Album Review: Pretty Bitter – Hinges

5/5

Pretty Bitter’s beginnings could easily form the basis of the next indie movie starring Anya Taylor-Joy and Florence Pugh. An artistic soul adrift in the metropolitan multitude of our nation’s capital, songwriter Emelia “Em” Bleker connected with Miriam “Miri” Tyler on Twitter in 2017 – and a creative union was forged. It turned out, Tyler enjoyed writing songs for another voice to sing, and Bleker wanted to be that voice. Over the years, the project evolved from Nah. to Pretty Bitter – which is a fairly natural progression, really.

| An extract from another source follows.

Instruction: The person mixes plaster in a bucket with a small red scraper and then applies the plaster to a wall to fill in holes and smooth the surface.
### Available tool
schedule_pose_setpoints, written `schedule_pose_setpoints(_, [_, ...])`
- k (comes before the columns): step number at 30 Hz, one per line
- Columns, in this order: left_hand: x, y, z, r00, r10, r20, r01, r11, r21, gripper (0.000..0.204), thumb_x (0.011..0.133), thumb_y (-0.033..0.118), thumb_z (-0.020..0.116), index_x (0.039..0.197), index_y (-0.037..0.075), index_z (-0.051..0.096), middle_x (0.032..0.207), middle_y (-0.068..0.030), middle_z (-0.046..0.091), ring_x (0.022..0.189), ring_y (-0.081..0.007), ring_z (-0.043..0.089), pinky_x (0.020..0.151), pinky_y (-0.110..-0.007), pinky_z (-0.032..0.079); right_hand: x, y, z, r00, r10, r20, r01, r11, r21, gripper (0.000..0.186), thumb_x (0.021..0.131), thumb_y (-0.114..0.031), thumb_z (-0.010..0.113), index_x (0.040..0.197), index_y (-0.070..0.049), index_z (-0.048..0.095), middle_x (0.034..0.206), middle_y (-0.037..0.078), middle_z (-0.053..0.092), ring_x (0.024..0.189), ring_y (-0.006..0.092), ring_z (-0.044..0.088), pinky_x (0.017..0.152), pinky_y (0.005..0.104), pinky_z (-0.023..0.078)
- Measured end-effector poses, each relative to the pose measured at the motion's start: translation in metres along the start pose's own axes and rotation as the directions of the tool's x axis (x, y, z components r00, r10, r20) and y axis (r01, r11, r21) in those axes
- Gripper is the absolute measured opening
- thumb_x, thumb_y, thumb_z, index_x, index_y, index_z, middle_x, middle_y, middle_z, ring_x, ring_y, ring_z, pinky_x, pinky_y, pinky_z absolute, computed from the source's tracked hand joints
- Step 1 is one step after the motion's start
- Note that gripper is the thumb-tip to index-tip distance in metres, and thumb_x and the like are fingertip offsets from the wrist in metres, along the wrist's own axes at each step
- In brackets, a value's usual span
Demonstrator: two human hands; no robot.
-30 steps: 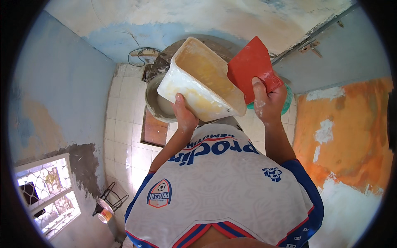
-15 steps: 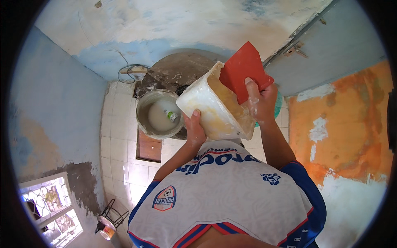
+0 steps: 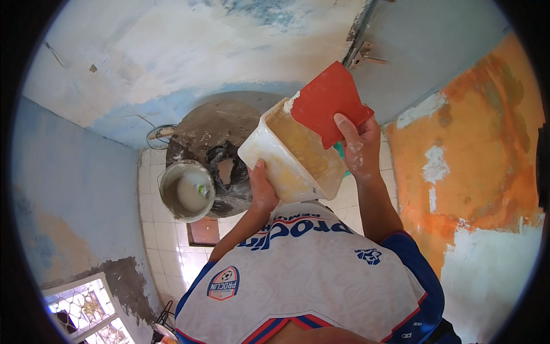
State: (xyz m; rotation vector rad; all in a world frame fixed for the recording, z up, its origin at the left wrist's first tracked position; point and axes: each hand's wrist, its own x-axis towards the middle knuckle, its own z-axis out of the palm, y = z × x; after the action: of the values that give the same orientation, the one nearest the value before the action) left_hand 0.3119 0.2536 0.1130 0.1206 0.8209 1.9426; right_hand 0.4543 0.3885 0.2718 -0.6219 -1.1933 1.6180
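My left hand [image 3: 261, 186] grips the left side of a white plastic tub [image 3: 269, 166], stained yellowish and tilted to show its inside. My right hand [image 3: 358, 143] holds a flat red plastic scraper [image 3: 325, 94], thumb across its face. A clump of white paste [image 3: 290, 104] sits on the scraper's left edge, at the tub's far rim. Left of the tub, a grey bucket [image 3: 169, 196] holds milky liquid with a small green-and-white item [image 3: 201, 190] in it.
A round, dirty board or tabletop [image 3: 196, 123] carries crumpled black plastic [image 3: 217, 157]. Patchy walls [image 3: 63, 172] surround me, with an orange section [image 3: 458, 166] at right, a door handle [image 3: 375, 59] at upper right, a barred window [image 3: 80, 305] at lower left and a green item [image 3: 339, 150] behind the tub.
Both hands have brought the tub and scraper down and toward me, with the scraper now overlapping the tub's far rim. The view has shifted, uncovering more of the bucket and round surface.
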Motion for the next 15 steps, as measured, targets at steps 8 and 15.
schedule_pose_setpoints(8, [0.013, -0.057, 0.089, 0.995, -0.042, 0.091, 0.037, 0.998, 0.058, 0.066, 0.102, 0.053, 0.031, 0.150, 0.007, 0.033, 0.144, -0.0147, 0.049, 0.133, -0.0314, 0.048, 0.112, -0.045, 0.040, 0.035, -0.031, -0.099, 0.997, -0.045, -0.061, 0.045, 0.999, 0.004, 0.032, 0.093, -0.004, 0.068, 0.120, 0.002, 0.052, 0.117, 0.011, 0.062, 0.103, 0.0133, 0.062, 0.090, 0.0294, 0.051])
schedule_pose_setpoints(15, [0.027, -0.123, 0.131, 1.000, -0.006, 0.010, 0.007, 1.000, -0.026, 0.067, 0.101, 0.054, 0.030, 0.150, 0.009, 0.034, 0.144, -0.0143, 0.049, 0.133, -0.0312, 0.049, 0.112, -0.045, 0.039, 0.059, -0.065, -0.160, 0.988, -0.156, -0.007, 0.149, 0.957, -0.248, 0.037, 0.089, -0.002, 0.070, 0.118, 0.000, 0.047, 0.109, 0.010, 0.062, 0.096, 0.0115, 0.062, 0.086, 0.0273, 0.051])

The band released their debut album, Patchwork, in 2019 along with a handful of well-received singles, including the lyrically raw “Fractal” and the indie bop “Play Nice.” Along the way, they performed with more established acts like The Ophelias and Sunflower Bean and developed a respectable following in the Washington, D.C. area.

Bleker and Tyler were poised to really break out of their respective shells and begin recording their second album when, as was the case for so many artists, the pandemic stalled their momentum. Luckily, they picked right back up again and 2022 will see the release of their sophomore effort, Hinges.

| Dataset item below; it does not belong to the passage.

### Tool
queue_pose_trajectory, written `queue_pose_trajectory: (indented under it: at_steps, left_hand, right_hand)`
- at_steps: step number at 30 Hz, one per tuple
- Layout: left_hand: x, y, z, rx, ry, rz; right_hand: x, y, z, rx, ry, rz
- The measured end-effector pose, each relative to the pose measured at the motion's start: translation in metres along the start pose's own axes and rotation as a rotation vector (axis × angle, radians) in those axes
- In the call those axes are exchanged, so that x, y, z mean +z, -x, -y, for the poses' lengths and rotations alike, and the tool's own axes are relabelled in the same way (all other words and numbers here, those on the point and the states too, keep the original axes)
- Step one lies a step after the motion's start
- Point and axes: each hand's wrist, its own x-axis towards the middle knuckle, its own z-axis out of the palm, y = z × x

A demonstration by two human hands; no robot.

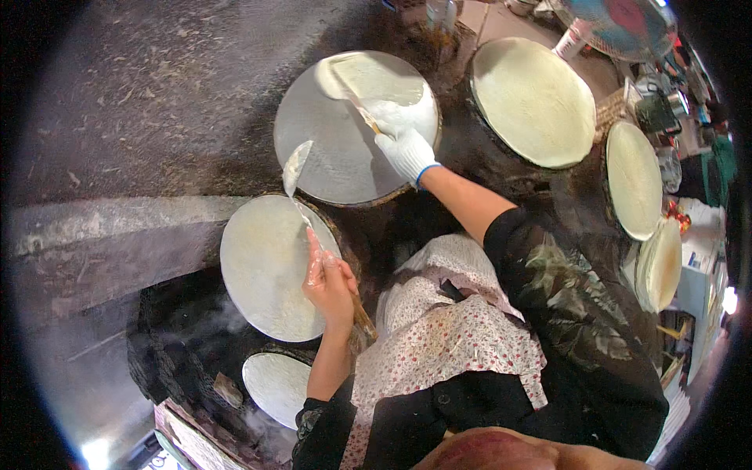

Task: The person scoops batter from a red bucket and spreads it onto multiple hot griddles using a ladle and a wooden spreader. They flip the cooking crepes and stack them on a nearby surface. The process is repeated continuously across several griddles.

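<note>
Gripping a spreader [365, 115] in the right hand [407, 154], upper centre, probably gloved against heat from the griddle [345, 155]; gripping a ladle [293, 172] in the left hand [329, 286], centre-left, likely angled outward to spare the apron [446, 341].

No readable text, numbers or signs in the head view.
Closest candidates: white container [571, 40] near the top right has reddish marks, too small and blurred to make out. White patch [160, 460] at the lower-left edge has dark, letter-like strokes, cut off by the rim; can't tell if they're characters.
</note>
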Motion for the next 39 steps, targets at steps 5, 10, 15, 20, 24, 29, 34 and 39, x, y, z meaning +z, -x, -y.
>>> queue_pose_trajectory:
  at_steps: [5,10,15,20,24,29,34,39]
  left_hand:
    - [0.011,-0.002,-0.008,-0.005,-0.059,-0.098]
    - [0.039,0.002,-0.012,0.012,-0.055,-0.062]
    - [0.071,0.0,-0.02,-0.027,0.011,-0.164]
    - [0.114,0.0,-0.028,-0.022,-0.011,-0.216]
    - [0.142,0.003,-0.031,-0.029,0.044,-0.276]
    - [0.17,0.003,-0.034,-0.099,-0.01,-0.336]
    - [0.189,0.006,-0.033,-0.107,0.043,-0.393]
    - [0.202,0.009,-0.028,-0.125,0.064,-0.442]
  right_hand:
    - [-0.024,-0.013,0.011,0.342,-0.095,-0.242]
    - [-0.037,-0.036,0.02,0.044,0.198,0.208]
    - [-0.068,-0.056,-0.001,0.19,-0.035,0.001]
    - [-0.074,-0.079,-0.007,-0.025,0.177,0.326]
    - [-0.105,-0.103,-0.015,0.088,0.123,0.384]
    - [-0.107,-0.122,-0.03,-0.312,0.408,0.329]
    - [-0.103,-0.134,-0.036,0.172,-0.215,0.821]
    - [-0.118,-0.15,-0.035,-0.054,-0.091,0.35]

While Patchwork was more of an indie pop album, Hinges ventures ever deeper into synth pop territory. But who needs clichéd genre names?  “Pretty Bitter is a psychedelic synth pop gumball machine,” the band proclaims in their bio, “Pretty Bitter is the new queer Richard Linklater movie you’ve never heard of.” Upon listening to the album several times, I’d say it’s a pretty darn accurate assessment, oddly enough.

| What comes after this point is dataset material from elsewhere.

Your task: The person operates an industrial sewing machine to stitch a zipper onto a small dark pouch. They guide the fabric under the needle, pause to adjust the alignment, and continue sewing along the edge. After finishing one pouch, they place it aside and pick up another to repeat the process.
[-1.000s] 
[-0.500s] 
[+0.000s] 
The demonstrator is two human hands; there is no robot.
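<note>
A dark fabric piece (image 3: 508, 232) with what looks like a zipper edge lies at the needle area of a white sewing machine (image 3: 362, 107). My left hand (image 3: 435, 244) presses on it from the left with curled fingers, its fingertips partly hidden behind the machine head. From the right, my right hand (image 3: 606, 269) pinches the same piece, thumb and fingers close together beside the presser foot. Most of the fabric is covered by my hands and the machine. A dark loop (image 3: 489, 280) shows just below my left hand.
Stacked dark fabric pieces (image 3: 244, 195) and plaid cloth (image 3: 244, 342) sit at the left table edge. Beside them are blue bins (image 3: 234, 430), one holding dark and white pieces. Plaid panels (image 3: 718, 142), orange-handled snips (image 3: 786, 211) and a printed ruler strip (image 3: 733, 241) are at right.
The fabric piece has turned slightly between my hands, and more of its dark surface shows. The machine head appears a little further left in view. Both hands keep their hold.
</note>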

Bleker and Tyler are joined on the album by fellow D.C.-area greats multi-instrumentalist Zack Be, an artist in his own right, guitarist Chris Smith, and drummer Jason Hayes. The result is the ten-track masterpiece Hinges, which is sure to launch the band skyward into more mainstream spheres.

Lead single and album opener “She’s Pure Astral Light (or so she says)” is a five-minute colossus of a song, the sinuous bendy bassline of which is sure to lodge itself firmly in your cerebral cortex with its hooks. Delicate electronic twinkles are expertly layered with distorted guitar riffs and pleasantly humming synths to a swoony effect throughout the song, at times giving way to ethereal keys and softly screaming guitar breakdowns.

Bleker, meanwhile, showcases the band’s characteristic quirky-but-relatable lyrics, presenting a list of scenarios that are somehow profound while at the same time do not quite add up. “You stopped hanging out at the park when Mary told you it was cursed, but I never got it, you like ghosts,” she sings, adding, “Amy told you that she’s a healer when on a one-week retreat and won’t stop telling me that I need to smoke more weed; the worst part is that maybe she’s right, but her mom pays her rent and I don’t have the time.”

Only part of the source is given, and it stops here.